Hace poco que he descubierto un fallo más en el ser humano. Seguro que no voy a contar nada nuevo, pero dicen que la experiencia es un grado, así que, como me ha tocado sufrirlo, voy a dar mi particular punto de vista.
Vivimos en la era de la comunicación instantánea. Todo empezó con el teléfono capaz de llamar desde -casi- cualquier sitio. Hasta el más pintado de los hipócritas que se declaran "persona completamente independiente" ha caído en sus garras. Más tarde llegó internet, y ahora, en su apogeo, el usuario habitual no termina de concebir el día a día sin tener a su disposición herramientas tales como un chat instantáneo o un sistema de mensajes cortos. Esto es un hecho expuesto a ojos de todos.
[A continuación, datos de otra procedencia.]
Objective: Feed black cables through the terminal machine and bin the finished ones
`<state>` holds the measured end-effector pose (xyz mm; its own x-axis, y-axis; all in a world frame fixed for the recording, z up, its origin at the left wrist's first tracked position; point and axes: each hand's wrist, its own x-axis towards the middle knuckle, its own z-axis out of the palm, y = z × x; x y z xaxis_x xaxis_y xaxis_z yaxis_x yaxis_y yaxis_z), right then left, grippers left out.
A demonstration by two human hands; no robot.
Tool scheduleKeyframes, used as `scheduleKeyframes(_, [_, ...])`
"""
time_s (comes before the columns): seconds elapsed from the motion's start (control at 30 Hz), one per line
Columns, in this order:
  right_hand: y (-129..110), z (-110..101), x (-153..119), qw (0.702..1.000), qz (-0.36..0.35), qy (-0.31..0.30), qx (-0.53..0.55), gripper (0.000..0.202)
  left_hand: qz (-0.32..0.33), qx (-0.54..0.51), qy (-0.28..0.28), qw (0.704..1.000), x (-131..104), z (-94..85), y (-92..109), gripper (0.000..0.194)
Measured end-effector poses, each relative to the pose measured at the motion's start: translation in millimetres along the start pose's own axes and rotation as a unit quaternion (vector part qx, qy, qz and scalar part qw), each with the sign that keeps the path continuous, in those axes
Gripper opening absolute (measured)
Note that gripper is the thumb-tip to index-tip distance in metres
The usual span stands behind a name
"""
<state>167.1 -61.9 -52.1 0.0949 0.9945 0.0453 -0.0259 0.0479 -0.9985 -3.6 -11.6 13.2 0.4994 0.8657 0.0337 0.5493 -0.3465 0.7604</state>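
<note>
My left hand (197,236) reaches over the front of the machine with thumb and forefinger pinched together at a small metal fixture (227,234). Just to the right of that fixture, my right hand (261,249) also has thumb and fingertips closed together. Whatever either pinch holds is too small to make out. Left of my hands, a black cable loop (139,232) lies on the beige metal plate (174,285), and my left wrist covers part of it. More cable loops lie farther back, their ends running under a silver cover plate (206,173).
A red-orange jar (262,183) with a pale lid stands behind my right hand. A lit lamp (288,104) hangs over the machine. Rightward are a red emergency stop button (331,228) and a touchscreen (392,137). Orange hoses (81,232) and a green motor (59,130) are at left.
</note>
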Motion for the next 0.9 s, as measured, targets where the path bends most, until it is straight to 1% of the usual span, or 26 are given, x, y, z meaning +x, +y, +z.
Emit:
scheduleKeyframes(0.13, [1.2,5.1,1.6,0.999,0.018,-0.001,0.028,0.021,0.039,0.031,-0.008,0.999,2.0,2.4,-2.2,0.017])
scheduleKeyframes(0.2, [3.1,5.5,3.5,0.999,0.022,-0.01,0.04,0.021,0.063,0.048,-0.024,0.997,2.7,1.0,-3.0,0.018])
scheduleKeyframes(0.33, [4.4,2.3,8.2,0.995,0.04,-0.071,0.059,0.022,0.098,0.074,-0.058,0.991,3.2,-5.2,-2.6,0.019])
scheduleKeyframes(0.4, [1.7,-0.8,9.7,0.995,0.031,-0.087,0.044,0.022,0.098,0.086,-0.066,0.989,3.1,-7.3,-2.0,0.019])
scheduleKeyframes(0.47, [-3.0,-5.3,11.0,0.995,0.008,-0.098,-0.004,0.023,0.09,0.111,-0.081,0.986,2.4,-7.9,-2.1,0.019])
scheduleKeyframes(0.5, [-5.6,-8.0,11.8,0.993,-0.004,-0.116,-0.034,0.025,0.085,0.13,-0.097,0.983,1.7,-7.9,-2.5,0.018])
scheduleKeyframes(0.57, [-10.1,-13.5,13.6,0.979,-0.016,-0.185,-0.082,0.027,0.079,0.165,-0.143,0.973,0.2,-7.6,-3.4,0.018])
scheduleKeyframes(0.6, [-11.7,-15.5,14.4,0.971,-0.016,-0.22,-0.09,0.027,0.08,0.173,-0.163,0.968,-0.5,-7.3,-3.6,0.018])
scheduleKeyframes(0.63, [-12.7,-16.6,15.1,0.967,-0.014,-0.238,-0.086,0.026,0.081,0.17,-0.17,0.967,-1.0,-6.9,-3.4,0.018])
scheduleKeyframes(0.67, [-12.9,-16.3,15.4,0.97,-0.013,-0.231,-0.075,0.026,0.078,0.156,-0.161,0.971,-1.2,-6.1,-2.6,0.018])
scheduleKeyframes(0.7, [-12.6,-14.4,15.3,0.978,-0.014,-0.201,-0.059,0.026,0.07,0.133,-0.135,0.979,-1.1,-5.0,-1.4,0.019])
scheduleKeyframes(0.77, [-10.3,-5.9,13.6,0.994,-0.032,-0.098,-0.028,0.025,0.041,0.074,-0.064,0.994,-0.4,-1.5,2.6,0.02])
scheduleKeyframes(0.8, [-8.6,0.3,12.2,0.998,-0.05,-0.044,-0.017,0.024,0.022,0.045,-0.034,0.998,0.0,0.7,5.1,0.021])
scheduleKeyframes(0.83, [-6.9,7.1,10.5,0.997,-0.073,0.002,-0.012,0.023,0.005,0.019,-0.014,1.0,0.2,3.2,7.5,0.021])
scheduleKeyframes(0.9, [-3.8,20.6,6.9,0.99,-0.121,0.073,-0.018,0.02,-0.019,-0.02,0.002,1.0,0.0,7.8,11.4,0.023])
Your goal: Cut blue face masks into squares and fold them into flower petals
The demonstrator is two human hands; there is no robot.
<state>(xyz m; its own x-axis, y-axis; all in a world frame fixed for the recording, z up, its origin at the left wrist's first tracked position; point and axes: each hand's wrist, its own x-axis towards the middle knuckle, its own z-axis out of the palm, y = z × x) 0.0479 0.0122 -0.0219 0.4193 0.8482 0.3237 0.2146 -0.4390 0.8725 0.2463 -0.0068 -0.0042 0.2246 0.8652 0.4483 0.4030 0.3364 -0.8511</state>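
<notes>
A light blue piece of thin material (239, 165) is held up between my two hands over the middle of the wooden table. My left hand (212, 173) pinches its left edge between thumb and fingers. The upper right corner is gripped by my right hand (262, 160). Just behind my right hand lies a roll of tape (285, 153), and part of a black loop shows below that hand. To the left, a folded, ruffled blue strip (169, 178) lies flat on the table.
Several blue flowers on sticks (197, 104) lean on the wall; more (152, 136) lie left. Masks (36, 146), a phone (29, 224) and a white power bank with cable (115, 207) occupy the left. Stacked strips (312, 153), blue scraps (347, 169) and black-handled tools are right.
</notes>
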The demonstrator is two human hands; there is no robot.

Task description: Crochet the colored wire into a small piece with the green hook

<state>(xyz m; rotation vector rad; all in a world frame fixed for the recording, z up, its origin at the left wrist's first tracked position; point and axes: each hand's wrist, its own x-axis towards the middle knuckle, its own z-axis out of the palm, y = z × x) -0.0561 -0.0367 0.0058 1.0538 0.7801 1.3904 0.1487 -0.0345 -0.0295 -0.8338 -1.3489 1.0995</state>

Sin ser un usuario masivo de estos métodos, sé reconocer su valía y utilidad. Pensándolo fríamente, el uso que les damos ocupa de modo directo -su utilización en sí- o indirecto -los planes surgidos tras la comunicación- parte de nuestras queridas -y por muchos creídas infinitas- raciones diarias de casi veinticuatro horas. Esto le sucede a los cuatro gatos que leen esto y a quien suscribe. Es una realidad tangible, algo similar a decir que esto está escrito en español.
Pues bien, el problema más generalizado es la imposibilidad de comunicación que, aparentemente, se crea cuando faltan estos medios. A mí no me importa quedarme sin conexión o que se me acabe la batería. Lo que realmente me está molestando es no saber cómo comunicarme contigo.
Creo que optaré por la vía más directa y clásica, que es buscar tu casa, cerrar el circuito que hace sonar el timbre, y cuando abras la puerta abrazarte con tal fuerza que podría aplastar todos los satélites de comunicaciones que orbitan este -cada vez más- insulso planeta. Porque, para comunicarse, no hacen falta palabras ni aparatos. Bastan dos personas con ganas de expresarse.